4.  Selective Hearing

How come I can whisper something about one of the kids from 3 rooms away and they can hear it, yet when I am right in front of them asking something they can't?  Should I yell my secret thoughts to HH and whisper my requests to the offspring?

5.  Selective Blindness

Actual sign haning in all offspring rooms

This is the first cousin to Selective Hearing.  I find it usually accompanies my request to fetch some object of theirs they are missing.  For example,  Manudo has selective vision for things as large as her lunch box.  I have packed her lunch and remind her to grab it on her way out the door.  She opens the fridge, stares RIGHT at the damn thing and says she can't find it!  I then will give her detailed directions to the area right in front of her face, and she STILL can't see it!  When I point it out, after stomping to the kitchen from the other room where I was importantly updating my FB status, she is all like "Oh....hahahahah....Sorry mom!"  Google revealed this is a REAL illness!  Refrigerator Blindness.  And we all know, if it is on GOOGLE it must be TRUE!
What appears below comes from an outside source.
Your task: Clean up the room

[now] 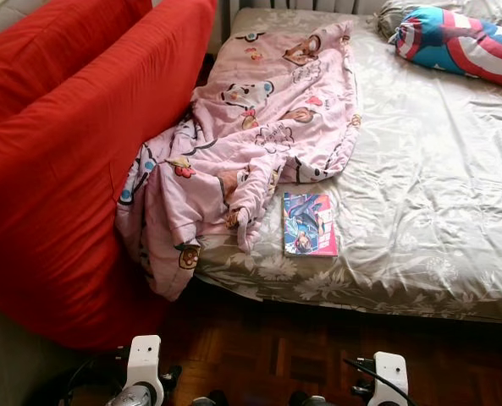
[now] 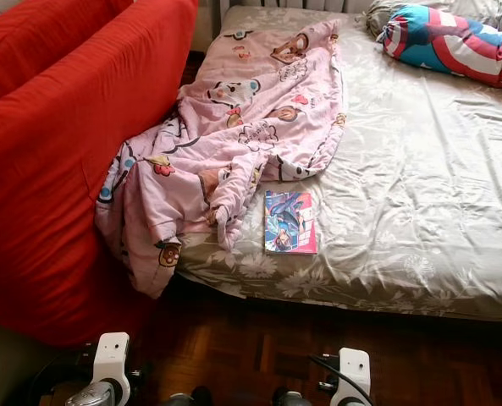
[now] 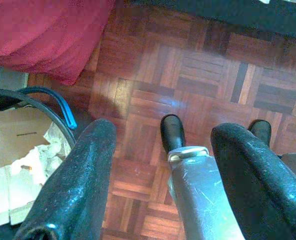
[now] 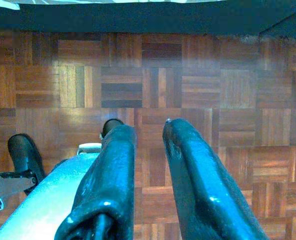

6.  Ackbassward Sleeping times

The unique phenomena of kids waking up at the crack of dawn on non-school days, yet having to be dragged kicking and screaming from their beds on school days.  Why is it that they go to bed at reasonable times on school days and have a harder time getting up than when they are allowed leniency on the weekends?  Perhaps I will do an experiment and let them stay up as late as they want on school days and make them go to bed early on weekends.  It would only be fair, since I happen to enjoy sleeping in on my few days off of work!

These are just a few....I am sure as time goes on and I enter the realm of parenting a teenager more phenomena will manifest!